New television rating policy too little, too late?
India, April 3 -- Last week, the information and broadcasting ministry notified the Television Rating Policy 2026, replacing the outdated 2014 guidelines, to an underwhelming response from the media and entertainment (M&E) industry. Though the new policy is aimed at modernizing and expanding audience measurement to include linear and connected TVs in a household, it achieves too little too late for India's complex and rapidly changing media landscape.
For starters, the policy allows multiple TV ratings agencies to set up shop in India by lowering the entry barrier, with the minimum net worth required for a rating agency reduced from Rs.20 crore to Rs.5 crore. It's seen as an attempt by the government to make it easier for new players to enter and break the monopoly of the Broadcast Audience Research Council (BARC) India, the joint industry body, that measures TV viewership.
All rating agencies, including BARC, will have to register themselves with the government, keep 50% independent directors on their boards, and get security clearance for their key executives from the ministry of home affairs. Besides, OTT streaming platforms, and the Distribution Platform Operators (DPOs) such as large cable networks as well as DTH platforms, are now allowed to publish their own viewership data. Unlike rating agencies, these platforms need not register.
This exemption distorts the level playing field, broadcasters argue. "DPOs and DTH players can release data immediately without processing or auditing it which is required for a rating agency. It could influence marketing deals, undermining the official industry currency," said a broadcast sector executive. Security clearances and running to the ministry for permission each time there's a change in the board is also cumbersome.

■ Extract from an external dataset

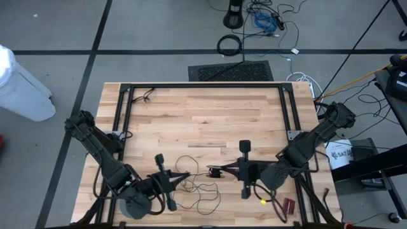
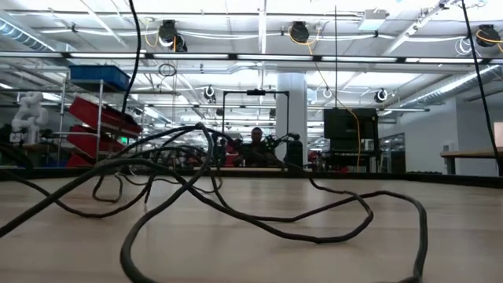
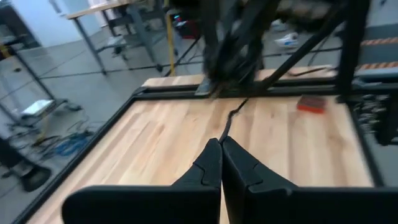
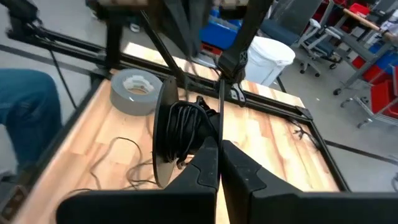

Under the new rules, BARC must scale its metered panel homes to 80,000 (from 50,000) in six months. A new agency gets 18 months for this with a long-term goal of 120,000 homes. "A 10% buffer of metered homes is required for random sampling, which will push the total requirement to 132,000 homes. This will be a financial burden for BARC India," said the TV sector executive.
Adding meters will escalate the cost of doing business, said market research expert Amit Adarkar. "Besides, today there are newer, app-based technologies for audience measurement," said Adarkar, the CEO of i-Genie.ai, a global consumer intelligence platform. TAM Media Research CEO, LV Krishnan, added that there are other ways to scale the sample size. "The IPTV or hybrid boxes in people's homes can pipe both linear TV and connected TV data. So, these homes need not have meters for audience measurement," he said.
Globally, media measurement is expensive and it's best to invest in a single good system. Besides, it's a currency on which advertising money is traded. "Logically, one market should have one currency," Adarkar said. It's unclear if the policy is pushing for measuring out-of-home media consumption too or will consider data from closed digital ecosystems like Google or Meta. If their user data remains in walled gardens, no audience measurement can be truly representative, Adarkar added.
TAM's Krishnan, however, said that advertisers' immediate concern is with a unified linear and CTV data. "Social will come into play eventually," he said. So, will TAM re-enter the TV ratings business? "We have always been in audience measurement. For years TAM has been capturing viewership for DTH and cable platforms which they use for understanding audiences," Krishnan said. With these platforms being allowed to publish data, TAM is hoping to expand its footprint. "Quality and trust - which comes with third party measurement - will decide the usability of this data for advertisers," Krishnan said.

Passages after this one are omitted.